- Born: early 1940s Arada, Chad
- Occupations: Teacher, politician, entrepreneur
- Years active: 1960s–1990s
- Known for: Women's political mobilization in Chad
- Political party: Patriotic Salvation Movement (MPS)
- Spouse(s): Rakis Moll (divorced) Félix Malloum (divorced)
- Children: 1

= Khalié Brahim Djadarab =

Khalié Brahim Djadarab or Khalié Madeleine (born c. 1940) is a Chadian political activist.

==Life==
Djadarab was born in the early 1940s in Arada, Chad.

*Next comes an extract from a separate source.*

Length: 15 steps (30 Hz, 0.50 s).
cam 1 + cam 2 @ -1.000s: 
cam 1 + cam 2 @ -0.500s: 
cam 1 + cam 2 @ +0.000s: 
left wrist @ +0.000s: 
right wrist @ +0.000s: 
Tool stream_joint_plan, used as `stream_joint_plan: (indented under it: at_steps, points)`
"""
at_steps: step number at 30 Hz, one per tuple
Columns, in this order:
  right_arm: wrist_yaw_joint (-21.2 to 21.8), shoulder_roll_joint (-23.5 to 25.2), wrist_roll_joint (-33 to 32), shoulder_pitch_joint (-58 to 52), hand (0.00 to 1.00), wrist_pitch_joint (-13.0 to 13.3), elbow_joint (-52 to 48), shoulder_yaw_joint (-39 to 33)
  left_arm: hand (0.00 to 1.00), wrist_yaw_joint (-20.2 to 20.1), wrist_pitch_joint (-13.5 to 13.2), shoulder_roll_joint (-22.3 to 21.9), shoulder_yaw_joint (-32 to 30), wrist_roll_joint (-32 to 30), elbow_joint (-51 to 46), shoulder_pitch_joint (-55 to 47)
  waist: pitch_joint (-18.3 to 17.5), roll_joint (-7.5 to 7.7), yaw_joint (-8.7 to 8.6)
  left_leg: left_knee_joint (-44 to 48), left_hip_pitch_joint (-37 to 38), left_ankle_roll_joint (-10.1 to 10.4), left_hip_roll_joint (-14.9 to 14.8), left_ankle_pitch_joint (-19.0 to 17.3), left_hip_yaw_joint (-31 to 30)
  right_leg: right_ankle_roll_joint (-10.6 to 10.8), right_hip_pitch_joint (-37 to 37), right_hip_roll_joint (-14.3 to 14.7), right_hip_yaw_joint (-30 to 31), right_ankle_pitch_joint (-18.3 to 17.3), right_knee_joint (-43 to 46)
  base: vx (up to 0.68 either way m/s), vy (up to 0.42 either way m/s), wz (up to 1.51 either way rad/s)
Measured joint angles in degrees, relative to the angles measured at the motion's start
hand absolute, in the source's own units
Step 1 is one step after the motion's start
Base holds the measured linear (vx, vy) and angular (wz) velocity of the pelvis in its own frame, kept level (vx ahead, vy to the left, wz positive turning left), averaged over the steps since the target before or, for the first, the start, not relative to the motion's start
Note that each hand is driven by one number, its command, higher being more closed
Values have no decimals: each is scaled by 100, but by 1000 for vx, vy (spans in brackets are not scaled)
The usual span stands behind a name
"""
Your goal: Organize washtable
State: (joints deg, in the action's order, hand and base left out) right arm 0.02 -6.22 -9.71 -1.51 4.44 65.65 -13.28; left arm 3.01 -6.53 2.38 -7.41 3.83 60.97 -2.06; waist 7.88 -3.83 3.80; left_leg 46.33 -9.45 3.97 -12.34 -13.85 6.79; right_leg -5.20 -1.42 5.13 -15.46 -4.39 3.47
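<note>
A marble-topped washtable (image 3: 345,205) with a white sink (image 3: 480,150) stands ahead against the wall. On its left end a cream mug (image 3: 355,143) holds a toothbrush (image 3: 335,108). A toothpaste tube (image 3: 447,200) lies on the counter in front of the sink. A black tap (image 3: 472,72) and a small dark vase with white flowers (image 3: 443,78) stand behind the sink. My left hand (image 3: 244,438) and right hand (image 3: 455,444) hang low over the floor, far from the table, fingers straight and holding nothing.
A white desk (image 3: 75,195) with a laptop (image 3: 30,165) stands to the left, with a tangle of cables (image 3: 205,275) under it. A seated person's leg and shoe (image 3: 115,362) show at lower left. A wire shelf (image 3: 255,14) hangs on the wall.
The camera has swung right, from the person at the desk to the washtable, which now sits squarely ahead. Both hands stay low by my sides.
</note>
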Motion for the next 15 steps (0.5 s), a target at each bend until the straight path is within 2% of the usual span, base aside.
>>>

She attended the town's first public school after it opened in 1953, and (though she later opposed the practice) underwent FGM. In 1954 her father was transferred to Abéché, where she finished he primary studies. She did not have the opportunity to attend secondary school. Aged seventeen or eighteen, her marriage was arranged to her former teacher Rakis Moll. Moll persuaded Djadarab to become a teacher. Though she felt she was not properly prepared, she set up a girls' school in Abéché.

In 1966 she divorced her first husband and married the military officer Félix Malloum. They lived together for three years, but he was increasingly away from home involved in military or political campaigns. In 1975 Malloum seized power in a coup, but the couple's marriage did not survive much longer. Malloum took custody of their son, and married again.

Djadarab returned to teaching. After teachers' salaries dropped in the late 1970s, she earned a living by setting up a drinking establishment. She stayed in Chad after Malloum fled to Nigeria in 1979.

After Idriss Déby overthrew Hissène Habré's regime in 1990, Djadarab entered politics as a member of the Patriotic Salvation Movement (MPS). Initially a strong supporter of Deby, Djadarab recruited women to join the MPS, and became the leader of the MPS women's section in N'Djamena. However, she became disillusioned after seeing few women actually offered leadership positions in Chad.